On July 26, 2023, the House Oversight Committee's national security subcommittee convened one of the most remarkable hearings in congressional history. David Charles Grusch, a decorated former Air Force intelligence officer and National Geospatial-Intelligence Agency representative to the UAP Task Force, testified under oath that the United States government has been operating a multi-decade program to retrieve and reverse-engineer craft of non-human origin.
Grusch stated he had interviewed approximately 40 witnesses over four years and reviewed classified documents that corroborated the program's existence. "I was informed in the course of my official duties of a multi-decade UAP crash retrieval and reverse-engineering program to which I was denied access," he told the committee.
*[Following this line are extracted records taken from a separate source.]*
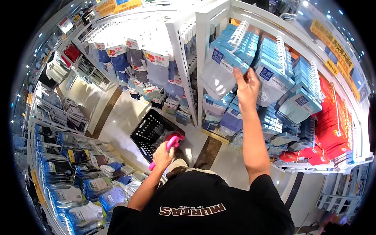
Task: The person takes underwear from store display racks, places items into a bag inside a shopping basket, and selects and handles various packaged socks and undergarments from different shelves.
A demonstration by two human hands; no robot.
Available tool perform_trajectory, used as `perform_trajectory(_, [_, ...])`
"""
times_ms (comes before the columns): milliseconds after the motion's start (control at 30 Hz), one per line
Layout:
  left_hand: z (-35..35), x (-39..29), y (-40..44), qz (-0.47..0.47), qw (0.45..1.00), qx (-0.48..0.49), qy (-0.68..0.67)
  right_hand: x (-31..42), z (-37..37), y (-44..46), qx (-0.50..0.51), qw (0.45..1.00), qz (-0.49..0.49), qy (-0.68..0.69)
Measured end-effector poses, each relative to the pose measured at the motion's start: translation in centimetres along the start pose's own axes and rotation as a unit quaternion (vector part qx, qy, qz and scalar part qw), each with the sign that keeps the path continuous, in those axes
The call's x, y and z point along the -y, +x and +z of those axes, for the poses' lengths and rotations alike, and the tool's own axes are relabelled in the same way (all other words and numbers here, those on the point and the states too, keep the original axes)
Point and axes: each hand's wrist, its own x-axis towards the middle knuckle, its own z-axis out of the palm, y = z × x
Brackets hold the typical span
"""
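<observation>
My left hand [162, 156] is closed around the pink handle [172, 141] of a black shopping basket [145, 133], which hangs low in front of me. A few packets lie inside the basket, too small to name. My right hand [247, 84] reaches up to the rack, its thumb on the front edge of a blue-topped garment pack [222, 72] with pale contents. That pack is at the front of a white hook [239, 35] and tilts toward me. Just right of my fingers hangs a similar pack [272, 84] with a dark blue label.
Red garment packs [333, 121] hang at the right end of the rack. Left of the white post [182, 70], socks [156, 70] hang in rows. A slanted bin of packaged socks [84, 188] stands at lower left. Tiled floor [113, 121] runs between the shelves.
</observation>
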Motion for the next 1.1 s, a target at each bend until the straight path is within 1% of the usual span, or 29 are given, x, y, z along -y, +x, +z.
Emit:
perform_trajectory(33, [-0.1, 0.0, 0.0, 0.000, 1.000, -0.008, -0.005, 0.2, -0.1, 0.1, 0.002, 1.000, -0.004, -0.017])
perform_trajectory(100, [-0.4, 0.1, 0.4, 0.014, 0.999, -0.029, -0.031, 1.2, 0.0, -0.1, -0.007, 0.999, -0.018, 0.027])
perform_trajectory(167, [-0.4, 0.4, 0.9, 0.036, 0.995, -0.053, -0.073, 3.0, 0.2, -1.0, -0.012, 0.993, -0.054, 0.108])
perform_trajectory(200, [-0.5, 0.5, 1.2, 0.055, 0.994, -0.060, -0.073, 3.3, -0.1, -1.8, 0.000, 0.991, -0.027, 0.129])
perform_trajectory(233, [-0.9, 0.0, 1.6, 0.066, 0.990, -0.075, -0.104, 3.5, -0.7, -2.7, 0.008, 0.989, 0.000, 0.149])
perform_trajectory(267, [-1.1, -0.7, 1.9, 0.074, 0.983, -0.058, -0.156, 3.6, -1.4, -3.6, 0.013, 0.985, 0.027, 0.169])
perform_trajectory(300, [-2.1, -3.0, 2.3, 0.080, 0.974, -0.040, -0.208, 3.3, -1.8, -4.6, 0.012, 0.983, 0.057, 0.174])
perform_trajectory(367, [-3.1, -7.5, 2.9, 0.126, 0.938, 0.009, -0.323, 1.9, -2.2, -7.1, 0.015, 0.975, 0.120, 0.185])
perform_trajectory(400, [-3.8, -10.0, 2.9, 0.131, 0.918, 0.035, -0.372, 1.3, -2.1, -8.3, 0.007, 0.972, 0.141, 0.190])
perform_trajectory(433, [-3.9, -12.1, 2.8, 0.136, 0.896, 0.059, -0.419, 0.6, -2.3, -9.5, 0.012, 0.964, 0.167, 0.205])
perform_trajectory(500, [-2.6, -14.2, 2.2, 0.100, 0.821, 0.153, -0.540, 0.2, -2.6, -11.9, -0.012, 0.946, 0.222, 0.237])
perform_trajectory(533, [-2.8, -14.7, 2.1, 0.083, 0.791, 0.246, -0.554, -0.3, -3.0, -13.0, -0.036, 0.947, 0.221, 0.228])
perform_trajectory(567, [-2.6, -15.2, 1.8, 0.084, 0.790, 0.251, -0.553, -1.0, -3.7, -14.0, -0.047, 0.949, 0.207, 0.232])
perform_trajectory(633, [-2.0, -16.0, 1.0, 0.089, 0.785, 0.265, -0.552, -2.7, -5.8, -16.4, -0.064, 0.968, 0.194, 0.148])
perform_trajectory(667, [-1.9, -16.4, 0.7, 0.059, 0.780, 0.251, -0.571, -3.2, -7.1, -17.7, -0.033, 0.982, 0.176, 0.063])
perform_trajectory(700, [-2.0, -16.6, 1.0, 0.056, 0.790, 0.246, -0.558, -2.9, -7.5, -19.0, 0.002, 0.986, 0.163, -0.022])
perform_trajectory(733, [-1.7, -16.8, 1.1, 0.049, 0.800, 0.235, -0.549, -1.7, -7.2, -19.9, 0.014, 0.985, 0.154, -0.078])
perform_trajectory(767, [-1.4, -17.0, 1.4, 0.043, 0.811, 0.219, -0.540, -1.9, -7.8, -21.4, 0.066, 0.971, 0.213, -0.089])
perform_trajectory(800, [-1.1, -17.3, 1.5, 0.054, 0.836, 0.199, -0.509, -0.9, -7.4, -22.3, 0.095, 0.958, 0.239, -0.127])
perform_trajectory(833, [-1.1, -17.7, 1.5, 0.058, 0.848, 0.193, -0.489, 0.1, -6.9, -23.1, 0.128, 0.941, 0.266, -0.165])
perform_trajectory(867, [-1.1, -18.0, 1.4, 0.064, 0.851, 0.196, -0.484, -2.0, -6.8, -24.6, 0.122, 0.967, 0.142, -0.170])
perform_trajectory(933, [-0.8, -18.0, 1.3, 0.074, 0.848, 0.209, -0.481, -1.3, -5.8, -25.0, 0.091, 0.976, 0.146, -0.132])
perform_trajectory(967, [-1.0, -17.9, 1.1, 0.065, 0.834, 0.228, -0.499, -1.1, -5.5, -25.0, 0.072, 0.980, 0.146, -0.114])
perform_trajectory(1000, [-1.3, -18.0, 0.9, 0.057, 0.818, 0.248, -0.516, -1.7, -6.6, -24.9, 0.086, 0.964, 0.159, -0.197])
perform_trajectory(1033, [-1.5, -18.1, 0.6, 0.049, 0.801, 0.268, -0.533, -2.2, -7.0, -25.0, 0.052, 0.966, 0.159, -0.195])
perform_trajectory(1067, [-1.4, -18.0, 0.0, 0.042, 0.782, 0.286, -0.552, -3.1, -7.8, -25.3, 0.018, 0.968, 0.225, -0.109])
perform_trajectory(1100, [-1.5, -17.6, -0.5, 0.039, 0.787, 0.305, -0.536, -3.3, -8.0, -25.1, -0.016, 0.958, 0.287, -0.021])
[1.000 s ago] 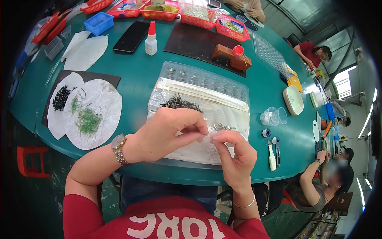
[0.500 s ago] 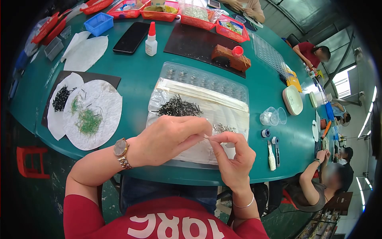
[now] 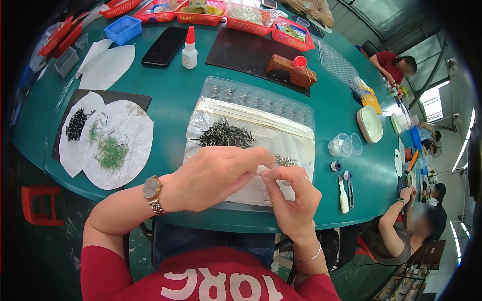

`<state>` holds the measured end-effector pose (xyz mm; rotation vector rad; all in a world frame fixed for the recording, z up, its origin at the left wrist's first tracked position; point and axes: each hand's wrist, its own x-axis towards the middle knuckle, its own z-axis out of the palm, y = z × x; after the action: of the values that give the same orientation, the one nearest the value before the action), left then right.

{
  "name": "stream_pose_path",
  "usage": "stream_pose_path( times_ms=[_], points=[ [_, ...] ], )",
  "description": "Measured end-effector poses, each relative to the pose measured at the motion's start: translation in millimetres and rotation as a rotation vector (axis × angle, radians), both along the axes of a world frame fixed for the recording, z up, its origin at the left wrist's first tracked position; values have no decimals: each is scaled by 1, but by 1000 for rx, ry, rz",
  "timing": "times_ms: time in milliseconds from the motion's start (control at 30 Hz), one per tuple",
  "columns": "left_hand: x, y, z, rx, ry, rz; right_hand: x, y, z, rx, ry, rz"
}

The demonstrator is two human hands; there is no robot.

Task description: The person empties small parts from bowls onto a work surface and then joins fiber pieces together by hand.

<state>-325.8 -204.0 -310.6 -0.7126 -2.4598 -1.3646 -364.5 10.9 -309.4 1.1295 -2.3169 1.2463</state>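
Note:
Over the front of a white-covered clear plastic tray [image 3: 206,108], my left hand [image 3: 213,173] and my right hand [image 3: 293,193] meet at the fingertips. Both are closed in a pinch. Something small and pale shows between them, too tiny to name. Just beyond my left hand lies a pile of short black pieces [image 3: 226,134]. Small silvery metal pieces [image 3: 286,160] are heaped behind my right fingertips. Flat strips [image 3: 256,118] run across the tray behind the piles.
To the left, white round sheets [image 3: 138,155] carry green bristle-like bits [image 3: 111,153] and black pieces [image 3: 76,125]. A phone [image 3: 164,46], a red-capped glue bottle [image 3: 190,50] and a brown block [image 3: 291,71] stand behind. Clear cups [image 3: 340,145] and a utility knife [image 3: 350,190] lie right. Co-workers sit around the table.
My left fingertips have shifted slightly right and up, and my hands are still together. A small pale bit now shows between the fingertips. The piles look the same.

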Motion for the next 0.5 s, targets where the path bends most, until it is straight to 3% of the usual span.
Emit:
stream_pose_path(
  times_ms=[200, 400, 500],
  points=[
    [-4, 0, -3, -41, 130, -16, 2, -3, 4, 44, 122, 3],
    [0, 4, -1, -52, 195, -50, 13, -6, 3, 260, 462, 5],
    [-2, 4, -4, -55, 196, -24, 9, -3, 2, 205, 382, 3]
  ],
)
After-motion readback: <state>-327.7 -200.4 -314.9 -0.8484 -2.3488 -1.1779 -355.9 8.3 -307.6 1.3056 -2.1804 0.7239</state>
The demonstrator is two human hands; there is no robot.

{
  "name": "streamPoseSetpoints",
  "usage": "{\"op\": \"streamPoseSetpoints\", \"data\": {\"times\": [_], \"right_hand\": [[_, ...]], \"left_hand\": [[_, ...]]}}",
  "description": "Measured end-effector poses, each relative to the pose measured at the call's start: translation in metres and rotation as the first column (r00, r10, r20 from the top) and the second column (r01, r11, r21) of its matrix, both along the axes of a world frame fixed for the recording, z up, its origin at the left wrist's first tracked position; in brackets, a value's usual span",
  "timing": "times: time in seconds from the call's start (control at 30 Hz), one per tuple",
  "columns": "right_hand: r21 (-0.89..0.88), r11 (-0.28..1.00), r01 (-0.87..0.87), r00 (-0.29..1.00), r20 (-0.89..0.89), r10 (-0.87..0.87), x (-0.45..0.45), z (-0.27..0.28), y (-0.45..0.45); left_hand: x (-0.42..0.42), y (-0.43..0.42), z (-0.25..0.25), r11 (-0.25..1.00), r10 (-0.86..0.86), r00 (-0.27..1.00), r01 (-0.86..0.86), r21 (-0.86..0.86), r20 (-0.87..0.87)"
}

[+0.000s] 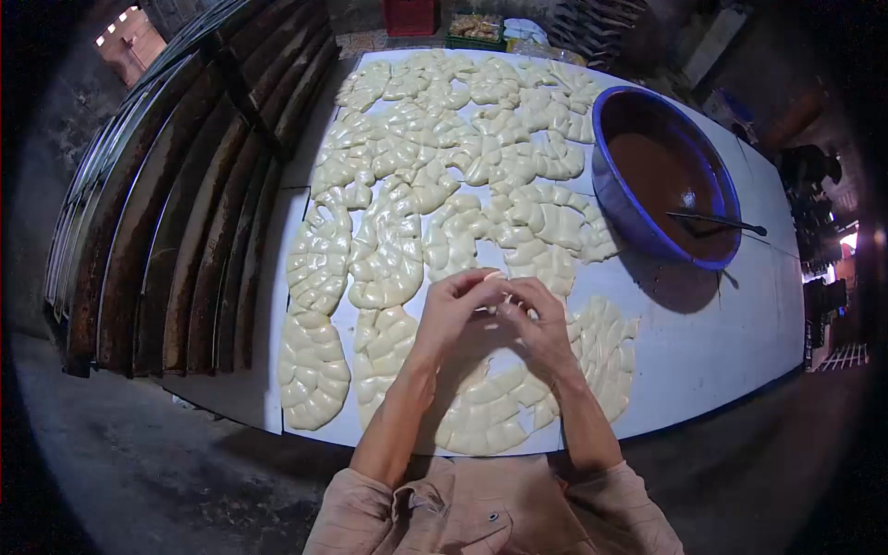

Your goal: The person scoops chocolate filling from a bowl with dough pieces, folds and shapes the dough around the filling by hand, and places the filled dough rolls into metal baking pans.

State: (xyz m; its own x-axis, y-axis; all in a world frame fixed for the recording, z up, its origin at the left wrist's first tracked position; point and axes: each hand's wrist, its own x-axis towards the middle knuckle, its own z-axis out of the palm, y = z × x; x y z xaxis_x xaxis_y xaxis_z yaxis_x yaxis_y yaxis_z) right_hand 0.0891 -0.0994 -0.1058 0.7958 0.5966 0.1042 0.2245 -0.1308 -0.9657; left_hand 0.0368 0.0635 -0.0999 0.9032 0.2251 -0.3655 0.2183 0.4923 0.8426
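Note:
My left hand [460, 303] and my right hand [541, 322] meet above the near middle of the white table [703, 370]. Their fingertips pinch together on a small pale piece of dough [497, 277], mostly covered by the fingers. Beneath and around them lie many flat, glossy, cream-coloured dough pieces [387, 242], pressed close into lumpy, scored-looking patches. One large patch of dough [486, 416] lies under my wrists at the near edge. A bare white gap shows between the hands and that patch.
At the right stands a blue-purple basin [606, 190] of brown liquid [661, 171], with a dark-handled utensil [717, 222] resting across it. Stacked dark trays [176, 231] on a rack flank the table's left side. Crates [476, 32] stand beyond the far edge.

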Motion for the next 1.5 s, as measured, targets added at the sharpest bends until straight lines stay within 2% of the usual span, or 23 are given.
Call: {"op": "streamPoseSetpoints", "data": {"times": [0.1,0.13,0.23,0.3,0.37,0.4,0.5,0.53,0.63,0.77,0.8,0.9,0.93,1.03,1.1,1.17,1.27,1.3,1.33,1.37,1.4,1.43,1.5], "right_hand": [[0.271,0.955,0.122,0.989,0.043,-0.139,-0.003,-0.018,0.011],[0.165,0.973,0.164,0.971,0.148,-0.189,-0.005,-0.014,0.011],[0.402,0.867,0.295,0.954,-0.172,-0.245,-0.019,-0.026,0.032],[0.367,0.865,0.343,0.939,-0.126,-0.320,-0.021,-0.026,0.040],[0.196,0.923,0.331,0.939,0.022,-0.342,-0.018,-0.031,0.038],[0.188,0.918,0.349,0.912,0.157,-0.379,-0.018,-0.024,0.040],[0.000,0.951,0.309,0.950,0.034,-0.309,-0.022,-0.031,0.034],[-0.087,0.958,0.272,0.962,0.046,-0.269,-0.020,-0.035,0.034],[0.031,0.960,0.278,0.958,0.059,-0.279,-0.039,-0.011,0.039],[-0.111,0.994,-0.020,0.996,-0.088,0.011,-0.050,-0.029,0.025],[-0.313,0.950,-0.014,0.993,0.106,0.050,-0.047,-0.033,0.024],[-0.369,0.929,0.022,0.898,0.416,0.144,-0.043,-0.038,0.025],[-0.348,0.937,0.018,0.920,0.374,0.121,-0.042,-0.035,0.026],[-0.360,0.908,0.213,0.974,0.148,-0.169,-0.025,-0.027,0.035],[-0.295,0.895,0.336,0.832,0.538,-0.134,0.000,-0.034,0.038],[-0.334,0.881,0.335,0.722,0.691,-0.013,0.018,-0.034,0.047],[-0.438,0.874,0.211,0.759,0.637,0.137,0.041,-0.058,0.045],[-0.418,0.892,0.173,0.933,0.359,-0.013,0.044,-0.049,0.043],[-0.385,0.911,0.149,0.988,0.027,-0.151,0.045,-0.032,0.042],[-0.345,0.928,0.143,0.914,-0.313,-0.258,0.046,-0.023,0.038],[-0.089,0.971,0.223,0.895,-0.377,-0.240,0.052,-0.024,0.024],[-0.040,0.941,0.337,0.762,-0.576,-0.297,0.054,-0.017,0.008],[0.312,0.789,0.529,0.680,-0.713,-0.174,0.053,-0.009,-0.017]], "left_hand": [[-0.011,-0.005,-0.008,0.999,0.015,0.995,-0.018,0.029,0.094],[-0.013,-0.005,-0.009,0.997,0.024,0.998,-0.029,0.075,0.065],[-0.016,-0.003,-0.013,0.995,-0.021,0.995,0.011,0.103,0.093],[-0.021,-0.002,-0.013,0.996,-0.028,0.994,0.019,0.090,0.103],[-0.027,-0.003,-0.013,1.000,-0.006,0.996,0.004,0.023,0.092],[-0.032,0.000,-0.010,0.998,-0.011,0.998,0.015,-0.066,0.066],[-0.036,-0.006,0.001,0.985,0.004,1.000,0.000,0.172,-0.022],[-0.038,-0.005,-0.006,0.986,0.059,0.998,-0.055,0.160,-0.021],[-0.047,0.003,-0.009,0.995,0.099,0.990,-0.100,-0.004,-0.104],[-0.058,0.012,-0.018,0.883,0.101,0.965,0.026,0.469,-0.243],[-0.059,0.017,-0.008,0.613,0.092,0.964,0.144,0.777,-0.251],[-0.065,0.032,0.001,0.405,0.148,0.966,0.136,0.904,-0.212],[-0.066,0.037,0.010,0.452,0.139,0.969,0.120,0.884,-0.203],[-0.062,0.048,0.006,0.489,0.116,0.965,0.151,0.859,-0.235],[-0.056,0.049,0.000,0.455,0.105,0.985,0.075,0.887,-0.138],[-0.049,0.045,-0.008,0.438,0.079,0.995,0.025,0.899,-0.066],[-0.036,0.039,-0.017,0.407,0.013,1.000,0.013,0.913,-0.020],[-0.033,0.037,-0.016,0.420,-0.005,1.000,0.022,0.907,-0.022],[-0.031,0.035,-0.014,0.433,-0.026,0.999,0.035,0.901,-0.026],[-0.028,0.034,-0.014,0.445,-0.047,0.998,0.048,0.894,-0.030],[-0.024,0.033,-0.020,0.403,-0.069,0.997,-0.014,0.915,0.046],[-0.022,0.030,-0.021,0.405,-0.091,0.995,0.000,0.915,0.040],[-0.016,0.018,-0.022,0.408,-0.137,0.990,0.029,0.912,0.029]]}}
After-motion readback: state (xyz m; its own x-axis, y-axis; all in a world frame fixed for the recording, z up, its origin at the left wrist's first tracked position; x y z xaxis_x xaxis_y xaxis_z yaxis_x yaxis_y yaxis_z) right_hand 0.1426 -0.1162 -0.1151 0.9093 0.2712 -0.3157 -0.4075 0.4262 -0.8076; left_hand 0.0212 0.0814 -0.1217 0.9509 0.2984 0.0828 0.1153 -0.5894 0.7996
He went further, claiming that non-human biologics had been recovered alongside the craft. When pressed by Representative Nancy Mace on whether the US government had come into possession of "biological evidence" from UAP crash sites, Grusch answered: "That's something that's been reported to me, yes."
Alongside Grusch, former Navy pilots Ryan Graves and Commander David Fravor also testified. Fravor described his 2004 encounter with the Tic Tac UAP off the coast of San Diego, reiterating that the object demonstrated flight characteristics that exceeded all known aerospace technology.
The hearing drew bipartisan attention and marked a turning point in the government's public posture on UAP.